DH: I think different protocols will define different MEPs.

<anish> i.e., it satisfies the wsrx case

<anish> and then we have a one-way mep that is more broadly useful for other transports like smtp/udp

<Yves> plus there is no backward compatibility changes

DH: In the case of WSDL I can see this is an in-only operation that's bound to HTTP. I know what to do as it's bound to HTTP, which might know that it's envelope request with non-optional response. When I see the same operation bound to SOAP over Jabber, then the WSDL operation is exactly the same, but the glue code that's binding-specific knows to use true FAF.

<cferris> +1 to DH scribed comment

(Noah speaking for himself) +1 Dave H. has it right, I think.

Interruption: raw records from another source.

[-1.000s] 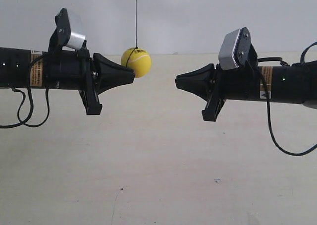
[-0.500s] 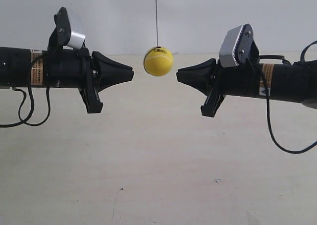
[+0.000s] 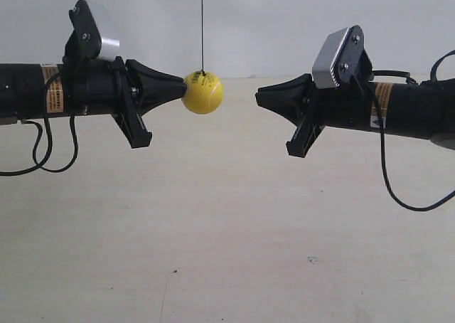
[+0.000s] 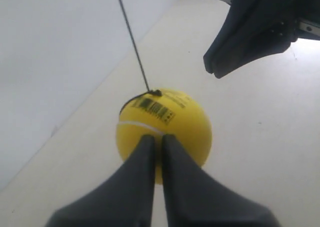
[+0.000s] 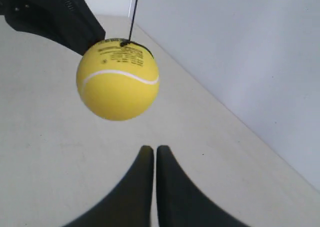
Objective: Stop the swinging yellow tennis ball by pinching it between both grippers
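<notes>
The yellow tennis ball (image 3: pixel 202 93) hangs on a thin dark string (image 3: pixel 202 24) between two black cone-shaped heads. My left gripper (image 3: pixel 183 88) is shut, and its tip touches the ball's side; in the left wrist view the ball (image 4: pixel 165 122) sits right against my left gripper (image 4: pixel 155 137). My right gripper (image 3: pixel 259 95) is shut too and stands apart from the ball with a clear gap. In the right wrist view the ball (image 5: pixel 118 79) floats beyond my right gripper (image 5: pixel 153 148), and it hides the tip of the left head behind it.
A pale beige tabletop (image 3: pixel 227 252) lies well below both arms, with a white wall (image 3: pixel 284 24) behind. Black cables (image 3: pixel 398 195) droop from each arm. Silver camera boxes (image 3: pixel 334 56) sit on top of the arms.
The ball has swung from near the right gripper back against the left gripper's tip. Both arms have risen slightly, and the left tip has edged toward the ball.
</notes>
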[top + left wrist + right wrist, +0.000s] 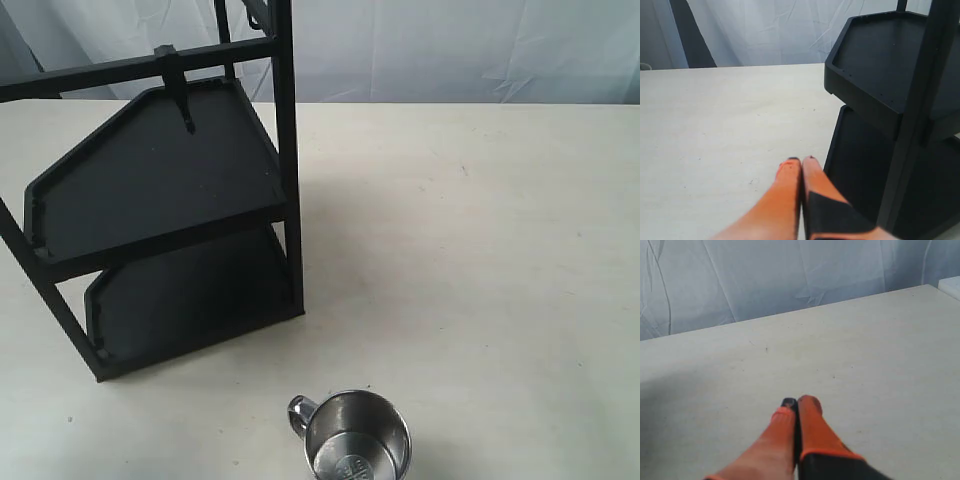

DH: Similarly for trying to do in/out over a one-way transport, though there I may have some work to do to address the response.

MM: Response from Dave Orchard?

DO: I question why two meps. From the WSDL I see "in only". For Request/optional response I know to wait for HTTP resonse. In WSDL 2.0 you have option of saying which MEP you're using.

<cferris> I think david hull expressed my thoughts effectively

DO: If if I've got a one way, why wouldn't I want to use one MEP for both cases?
... The software you'll write will know what to do.

DH: Who's going to know?

DO: The binding.

DH: When I see that the WSDL operation is bound to HTTP I'll know to wait for the response because I see which binding I've got.

DO: So, you'd know in that case to wait for the response.

DH: How in this case would you know whether you can deal with the case where the response endpoint is anonymous.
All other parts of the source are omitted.